Can every continuous piecewise linear function $[-1,1]^k \rightarrow \mathbb{R}^n$ be written as a composition of the following building blocks:
- Affine map: $x \mapsto Ax + b$ for some matrix $A$ and vector $b$
- Relu activation: $(x_1, x_2, ...) \mapsto (\max(0, x_1), \max(0, x_2),...)$
If so, how many composition factors are needed? Can every such function be represented by a network with "only one hidden layer":
$$ \text{affine} \circ \text{relu} \circ \text{affine} \circ \text{relu} \circ \text{affine} $$
By piecewise linear, I mean that there exists decomposition of the domain $[-1,1]^k$ into finitely many polytopes, such that the restriction of the function to each polytope is affine.
Long version of my short comment:
First of all, not every piecewise affine linear function can be build by a ReLU neural network with only one hidden layer. The reason is that a compactly supported piecewise affine function, such as, $$ \mathbb{R}^d \ni x \mapsto \max\{0, 1 - \max_{i=1, \dots, d} |x_i| \} $$ cannot be represented by sums of ReLUs. The simple reason is that this function is smooth outside of a compact domain whereas a sum of ReLUs is either affine linear or has at least one line along which it is not smooth. (This is of course something one would need to prove in more detail. A proof can be found in Theorem 4.1 of https://arxiv.org/pdf/1807.03973.pdf.)
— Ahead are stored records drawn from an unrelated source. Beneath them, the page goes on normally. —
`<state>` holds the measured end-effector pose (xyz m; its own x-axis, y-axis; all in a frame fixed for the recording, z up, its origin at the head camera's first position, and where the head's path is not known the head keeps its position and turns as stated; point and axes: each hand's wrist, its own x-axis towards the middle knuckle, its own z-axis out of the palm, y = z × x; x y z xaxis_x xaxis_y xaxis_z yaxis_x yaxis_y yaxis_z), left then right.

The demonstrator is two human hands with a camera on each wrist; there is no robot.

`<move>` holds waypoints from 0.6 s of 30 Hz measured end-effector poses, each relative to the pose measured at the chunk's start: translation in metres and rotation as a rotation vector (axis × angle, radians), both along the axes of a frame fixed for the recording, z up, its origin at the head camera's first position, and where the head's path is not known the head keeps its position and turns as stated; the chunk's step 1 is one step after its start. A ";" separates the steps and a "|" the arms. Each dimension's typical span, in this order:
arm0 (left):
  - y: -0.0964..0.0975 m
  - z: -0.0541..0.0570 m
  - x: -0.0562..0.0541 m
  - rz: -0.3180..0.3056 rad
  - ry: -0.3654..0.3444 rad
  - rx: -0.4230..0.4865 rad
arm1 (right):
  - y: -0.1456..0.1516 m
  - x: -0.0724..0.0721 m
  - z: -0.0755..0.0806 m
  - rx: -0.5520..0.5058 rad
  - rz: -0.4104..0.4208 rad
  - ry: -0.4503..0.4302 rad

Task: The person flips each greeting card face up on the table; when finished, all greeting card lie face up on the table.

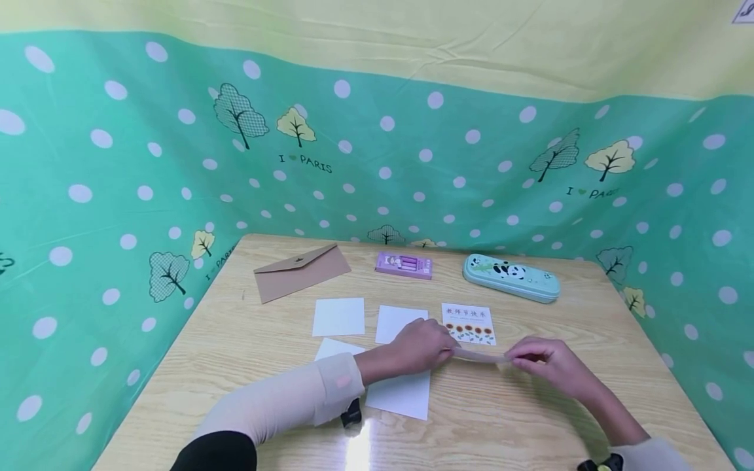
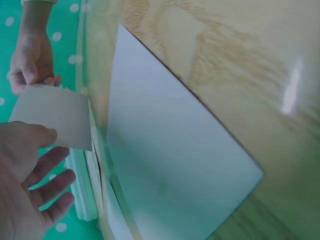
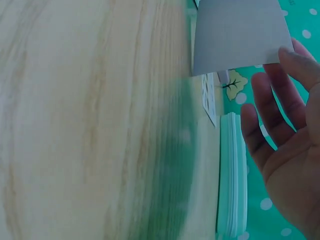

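Note:
Between my two hands a thin white card (image 1: 478, 356) is held up off the table, seen nearly edge-on in the head view. My left hand (image 1: 419, 347) pinches its left end, and its other fingers are spread apart in the left wrist view. At the opposite end my right hand (image 1: 544, 363) grips the card between thumb and fingers. Its plain face (image 3: 240, 37) shows in the right wrist view. Below my left wrist lies a white card (image 1: 400, 396); another white card (image 1: 338, 345) is partly covered by the forearm. Just behind the held card lies a sunflower-printed card (image 1: 469, 322).
Two more white cards, one at left (image 1: 338, 317) and one beside my left hand (image 1: 393, 320), lie farther back. Along the rear are a brown envelope (image 1: 303, 275), a purple box (image 1: 403, 265) and a mint panda pencil case (image 1: 511, 278). A green dotted curtain (image 1: 377, 131) surrounds the table.

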<state>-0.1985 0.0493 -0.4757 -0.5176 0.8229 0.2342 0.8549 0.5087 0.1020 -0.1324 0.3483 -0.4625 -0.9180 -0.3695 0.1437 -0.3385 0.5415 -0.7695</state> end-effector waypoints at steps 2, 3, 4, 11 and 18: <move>0.000 0.000 0.001 -0.017 -0.011 -0.021 | 0.001 0.000 -0.001 0.004 0.031 -0.015; 0.000 -0.001 0.001 -0.030 -0.021 -0.030 | 0.002 0.000 -0.001 0.006 0.045 -0.023; -0.001 -0.001 0.001 -0.041 -0.038 -0.037 | 0.003 0.001 -0.001 0.009 0.061 -0.034; 0.000 0.004 0.000 -0.078 -0.146 -0.086 | 0.008 0.001 -0.004 0.055 0.166 -0.224; 0.002 0.004 0.001 -0.062 -0.142 -0.185 | 0.009 0.003 -0.008 0.090 0.231 -0.294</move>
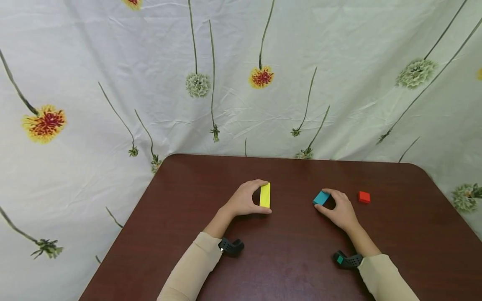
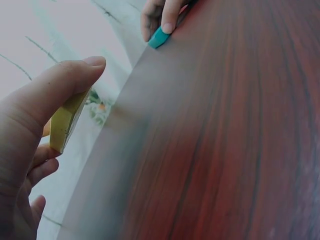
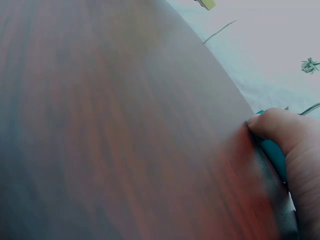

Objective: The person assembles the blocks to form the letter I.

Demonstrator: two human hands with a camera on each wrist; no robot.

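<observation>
My left hand [image 1: 246, 200] pinches a yellow rectangular block [image 1: 265, 195] between thumb and fingers, its long side pointing away from me. In the left wrist view the yellow block [image 2: 67, 120] shows behind the thumb, over the far edge of the table. To the right, my right hand [image 1: 340, 209] pinches a blue block [image 1: 321, 197] by its two ends, thumb on the near side. The right wrist view has the thumb covering much of the blue block [image 3: 272, 152]. A small red block [image 1: 364, 197] lies just right of the right hand's fingers.
The dark reddish-brown table [image 1: 293, 238] has rounded far corners. Behind it hangs a pale cloth [image 1: 226, 104] printed with flowers. Each wrist wears a black strap, the left strap [image 1: 231, 247] and the right strap [image 1: 347, 260] close over the tabletop.
</observation>
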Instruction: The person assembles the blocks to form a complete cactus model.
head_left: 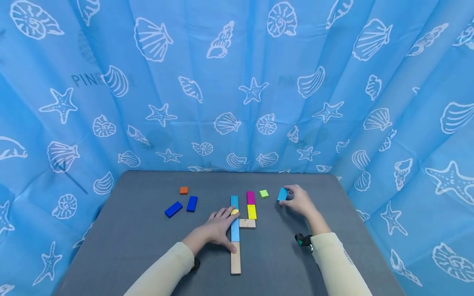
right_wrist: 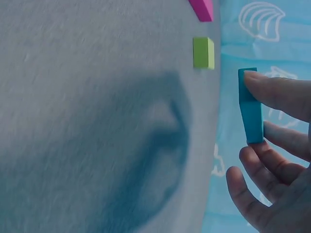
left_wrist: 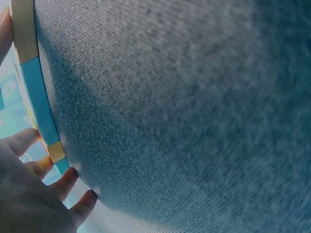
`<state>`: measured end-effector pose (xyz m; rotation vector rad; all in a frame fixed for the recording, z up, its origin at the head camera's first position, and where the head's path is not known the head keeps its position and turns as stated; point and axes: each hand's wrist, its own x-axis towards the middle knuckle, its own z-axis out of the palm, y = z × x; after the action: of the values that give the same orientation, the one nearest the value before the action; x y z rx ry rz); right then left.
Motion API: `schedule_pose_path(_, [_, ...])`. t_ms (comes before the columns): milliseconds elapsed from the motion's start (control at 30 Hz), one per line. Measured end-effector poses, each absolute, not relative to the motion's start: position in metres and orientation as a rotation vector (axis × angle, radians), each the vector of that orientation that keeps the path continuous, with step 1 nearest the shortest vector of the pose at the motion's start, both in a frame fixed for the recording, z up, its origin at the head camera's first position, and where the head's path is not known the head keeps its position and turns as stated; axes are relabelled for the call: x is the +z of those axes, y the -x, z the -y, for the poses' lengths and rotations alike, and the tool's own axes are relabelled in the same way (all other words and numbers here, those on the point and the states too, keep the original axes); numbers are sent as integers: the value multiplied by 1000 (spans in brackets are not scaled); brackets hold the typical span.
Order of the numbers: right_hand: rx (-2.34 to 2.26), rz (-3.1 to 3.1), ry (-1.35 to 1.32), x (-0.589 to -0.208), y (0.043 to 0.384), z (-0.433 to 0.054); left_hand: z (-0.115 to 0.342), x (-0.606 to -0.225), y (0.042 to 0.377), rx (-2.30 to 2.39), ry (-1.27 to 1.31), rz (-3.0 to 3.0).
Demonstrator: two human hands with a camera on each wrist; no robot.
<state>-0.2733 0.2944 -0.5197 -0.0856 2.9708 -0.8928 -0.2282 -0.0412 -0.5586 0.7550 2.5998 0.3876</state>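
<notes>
In the head view, my right hand (head_left: 301, 202) pinches a light blue block (head_left: 282, 194) between thumb and fingers. The right wrist view shows this block held above the grey cloth, over its shadow. My left hand (head_left: 216, 230) spreads its fingers along a straight column of blocks, thumb by the long wooden block (head_left: 235, 263) and fingertips at the small yellow block (head_left: 235, 211). Between those two lies a blue block (head_left: 235, 233); a teal block (head_left: 234, 200) tops the column. A short wooden block (head_left: 247, 223) sticks out right, with yellow (head_left: 252, 212) and magenta (head_left: 250, 197) blocks leading away from it.
Right of the magenta block sits a lime green block (head_left: 264, 193). Two dark blue blocks (head_left: 173, 209) and an orange block (head_left: 184, 190) lie on the left of the grey table (head_left: 140, 246). A blue seashell curtain (head_left: 200, 82) hangs behind and beside it.
</notes>
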Motion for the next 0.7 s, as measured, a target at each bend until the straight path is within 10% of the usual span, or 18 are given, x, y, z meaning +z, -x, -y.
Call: schedule_pose_path(700, [-1060, -2900, 184, -522, 298, -246, 40, -558, 229, 389, -741, -2589])
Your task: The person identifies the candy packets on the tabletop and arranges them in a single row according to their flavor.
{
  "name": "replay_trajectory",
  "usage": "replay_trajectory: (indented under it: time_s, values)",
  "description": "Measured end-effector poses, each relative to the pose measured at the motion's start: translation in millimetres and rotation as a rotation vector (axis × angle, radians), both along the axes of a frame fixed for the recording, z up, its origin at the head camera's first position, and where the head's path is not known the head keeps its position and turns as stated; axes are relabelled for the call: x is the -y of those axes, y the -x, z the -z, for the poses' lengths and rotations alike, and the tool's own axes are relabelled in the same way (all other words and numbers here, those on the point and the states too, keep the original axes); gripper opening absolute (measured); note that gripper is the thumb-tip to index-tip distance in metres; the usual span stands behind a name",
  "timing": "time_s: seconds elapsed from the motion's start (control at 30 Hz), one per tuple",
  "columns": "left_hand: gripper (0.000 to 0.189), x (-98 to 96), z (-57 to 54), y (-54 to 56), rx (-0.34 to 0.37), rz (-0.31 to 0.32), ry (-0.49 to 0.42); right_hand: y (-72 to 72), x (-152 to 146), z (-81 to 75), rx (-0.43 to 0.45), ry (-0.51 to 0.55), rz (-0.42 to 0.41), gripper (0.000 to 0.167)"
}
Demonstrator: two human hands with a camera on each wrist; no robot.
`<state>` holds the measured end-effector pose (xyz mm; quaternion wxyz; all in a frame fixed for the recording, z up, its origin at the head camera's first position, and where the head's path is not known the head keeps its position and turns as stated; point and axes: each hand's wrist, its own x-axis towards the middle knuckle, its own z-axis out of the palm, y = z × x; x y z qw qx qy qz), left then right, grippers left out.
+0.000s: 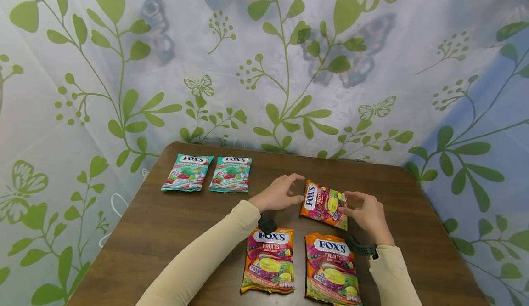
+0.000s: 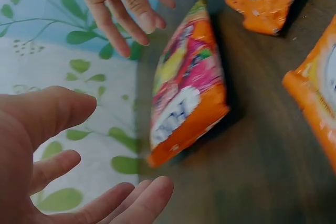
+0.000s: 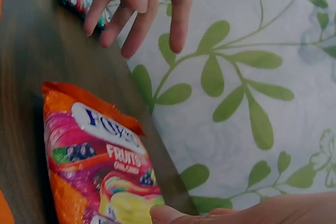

On the other hand, it was shown in https://arxiv.org/pdf/1807.03973.pdf that deep ReLU neural networks can represent linear finite elements. This is because one can write these hat functions as a combination of max and min operations. I can only do a worse job than the authors themselves in explaining how this is done. Their paper also has a lot of nice illustrations. Therefore I think it is best to just refer to Chapter 3 of https://arxiv.org/pdf/1807.03973.pdf.
From the construction of hat functions, it follows essentially directly that also all continuous piecewise linear functions can be represented by ReLU neural networks since every such function is a sum of hat functions. This is Theorem 5.2 of the work cited above.